I got my Tele-Bears appointment times (for those of you not affiliated with UC Berkeley, Tele-Bears is the ridiculously cutesy name of the automated class registration system) yesterday; my Phase I appointment was on October 24. The fact that I wasn't officially, or even unofficially, readmitted until a week later should apparently not have deterred me from signing up for classes. Phase II, also known as "well, the people with early appointment times roasted you on a stick in Phase I, so see who you can still screw out of what's left" begins on November 14, so I'm scrambling to sign up for whatever I can get before then.
Whatever I can get needs to include a Methods course, an American Cultures course, an International Studies course, a Social/Cultural core course, and two additional upper-division anthropology electives. That's the list for the next two semesters, anyway. A reasonably responsible approach requires taking two or three of those things this semester.
What I actually find myself with is another matter entirely. At the present time, the only class for which I am successfully registered is a lower-division LGBT Studies class on alternative sexual identities and communities in contemporary American society. That's my American Cultures class, because Anthro isn't offering anything for American Cultures this semester. I'm waitlisted for a class on European society, which could be my Social/Cultural core and my International Studies class combined, if only I could get off of the waitlist and into one of the 45 officially open seats. You see, my category for this course is full. What category is that? Why, undergraduate students and declared anthropology majors, of course. It's a classic Berkeley bureaucracy problem: I need the class because I am an undergraduate anthropology major, but I cannot sign up to take one of the seats which have been set aside to make sure that undergraduate anthropology majors can take the class, because Office X didn't mention to Office Y that I am an undergraduate anthropology major. Yet. By the time Phase I is over I'm sure the message will have been delivered.

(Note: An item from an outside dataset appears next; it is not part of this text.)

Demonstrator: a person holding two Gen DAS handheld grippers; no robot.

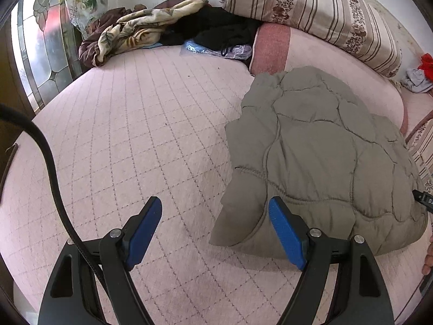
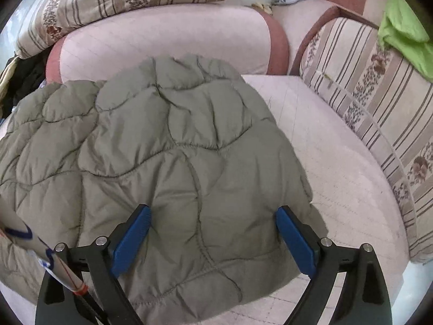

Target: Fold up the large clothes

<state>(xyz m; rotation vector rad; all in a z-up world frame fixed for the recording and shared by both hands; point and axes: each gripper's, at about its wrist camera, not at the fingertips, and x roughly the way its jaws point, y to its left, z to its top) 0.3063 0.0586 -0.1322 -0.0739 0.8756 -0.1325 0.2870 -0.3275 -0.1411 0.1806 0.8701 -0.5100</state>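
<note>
The left gripper (image 1: pixel 215 227) hangs above the pink checked bed (image 1: pixel 130 135), its blue pads spread wide with nothing between them. The right-hand pad sits over the near left corner of a folded olive quilted jacket (image 1: pixel 319 146). Behind lie a striped floral cushion (image 1: pixel 311 10) and a heap of rumpled blankets (image 1: pixel 130 32).

We see soft, even daylight, brightest at the leaded window (image 1: pixel 40 54); shadows stay faint, fisheye distortion bends both views' dark-vignetted edges, and the right view looks slightly blurred.
</note>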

It goes on. I tried next to sign up for Anthro 128M, Oral History, Oral Traditions, and Archaeology, thinking that it would make a nice Methods class. Upon clicking "submit", I learned that I cannot sign up for that class because I do not meet the department's criteria for it. Which criteria? According to the catalog and the enrollment information page, there are no enrollment restrictions on that class. Perhaps I am too tall, or I didn't click "please", or my left big toe is too large relative to the toe next to it. Students wishing to take 128M for credit should not have the letters Y, J, or C in their middle names.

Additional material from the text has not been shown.